Recent studies have shown that naphthalene is a prominent component of sidestream cigarette smoke. One study found naphthalene to be the most abundant chemical constituent in whole and filtered cigarette smoke (35). Lung cancer is now the principal cause of cancer death in men and women, and cigarette smoking is a major contributing factor. Current research suggests a pattern of sensitivity and long-term pathological outcomes to tobacco smoke in women that is different from that in men. Although lung cancer incidence is plateauing among men, it continues to rise among women (36). Cancers of the peripheral lung, adenocarcinomas, are more frequently observed in women than in men (16). Odds ratios for major lung cancer types are consistently higher for women than for men at every level of exposure (36). In addition, young girls have increased deficits in lung function compared with young boys after tobacco smoke exposure (15), and airway reactivity after smoke exposure is increased in women compared with men (23). Several studies have concluded that because differences in baseline exposure, smoking history, or body size do not account for the increased risk (particularly of cancer), these effects in women are probably due to increased susceptibility to substances in tobacco smoke (2, 5, 36). These studies and many others that demonstrate the disparate biology between men and women have prompted the National Academy of Sciences to generate a report calling for more research on gender-based differences and the inclusion of female subjects in research (21).

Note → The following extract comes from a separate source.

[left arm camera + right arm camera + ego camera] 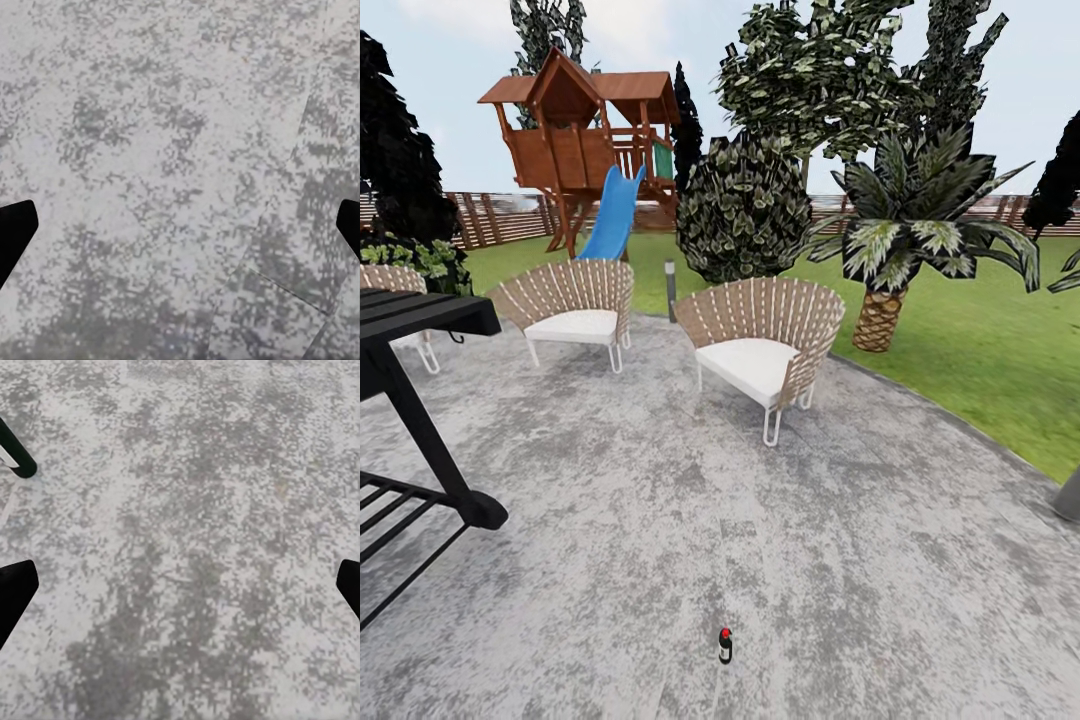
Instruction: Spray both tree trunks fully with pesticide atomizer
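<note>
The pesticide atomizer [725,645], a tiny dark bottle with a red top, stands upright on the grey stone patio near the bottom of the head view. Beyond the patio lies the garden's green lawn [980,330], closed off by a brown slat fence [500,215]. Blocky green-white foliage of a tall tree [810,70] rises behind a round bush, which hides its trunk. My left gripper [180,225] is open over bare paving, its dark fingertips [13,229] far apart. My right gripper [180,585] is also open over paving, holding nothing.
Two wicker chairs [765,345] [570,305] stand on the patio ahead. A black metal frame [420,400] juts in from the left. A palm [885,300], a round bush [745,210], a wooden playhouse with a blue slide [610,215] and a short lamp post [670,290] lie beyond.
</note>
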`<state>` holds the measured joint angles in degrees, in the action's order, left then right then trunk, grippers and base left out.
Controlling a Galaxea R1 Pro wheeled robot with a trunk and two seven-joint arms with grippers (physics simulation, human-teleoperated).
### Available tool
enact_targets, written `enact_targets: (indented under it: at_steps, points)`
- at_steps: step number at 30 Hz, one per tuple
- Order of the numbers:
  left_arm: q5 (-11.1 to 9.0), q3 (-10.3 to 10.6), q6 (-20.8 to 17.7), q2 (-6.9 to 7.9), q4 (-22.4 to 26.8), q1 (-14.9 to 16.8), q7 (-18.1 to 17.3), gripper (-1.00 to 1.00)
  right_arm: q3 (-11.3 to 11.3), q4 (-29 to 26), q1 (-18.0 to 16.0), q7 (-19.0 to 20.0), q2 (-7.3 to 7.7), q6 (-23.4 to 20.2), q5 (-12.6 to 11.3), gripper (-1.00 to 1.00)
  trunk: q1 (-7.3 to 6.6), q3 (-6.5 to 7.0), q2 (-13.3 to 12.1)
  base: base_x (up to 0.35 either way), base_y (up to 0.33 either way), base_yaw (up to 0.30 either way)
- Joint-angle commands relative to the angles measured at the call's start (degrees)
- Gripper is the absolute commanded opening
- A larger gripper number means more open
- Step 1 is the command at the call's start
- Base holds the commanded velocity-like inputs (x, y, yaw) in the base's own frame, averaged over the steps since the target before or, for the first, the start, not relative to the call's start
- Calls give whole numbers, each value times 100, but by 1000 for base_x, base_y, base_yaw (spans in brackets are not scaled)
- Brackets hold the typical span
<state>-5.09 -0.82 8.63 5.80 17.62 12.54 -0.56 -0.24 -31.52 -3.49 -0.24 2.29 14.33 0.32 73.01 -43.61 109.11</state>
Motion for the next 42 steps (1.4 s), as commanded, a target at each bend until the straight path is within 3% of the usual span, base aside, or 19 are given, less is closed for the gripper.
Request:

Although gender differences in pulmonary responses are clear after respiratory disease develops, the factors that result in increased susceptibility remain largely unknown. Among the factors that may influence susceptibility are the extent and pattern of acute injury. Our goal in this study was to determine whether there is a gender-based difference in susceptibility to the acute lung injury associated with naphthalene toxicity. Defining gender differences in susceptibility and repair is key to understanding the basis for gender differences in pulmonary disease. Our experiments were designed to address two primary questions: 1) Are female mice more susceptible than male mice to the same dose of naphthalene? 2) Does metabolism of naphthalene differ by gender?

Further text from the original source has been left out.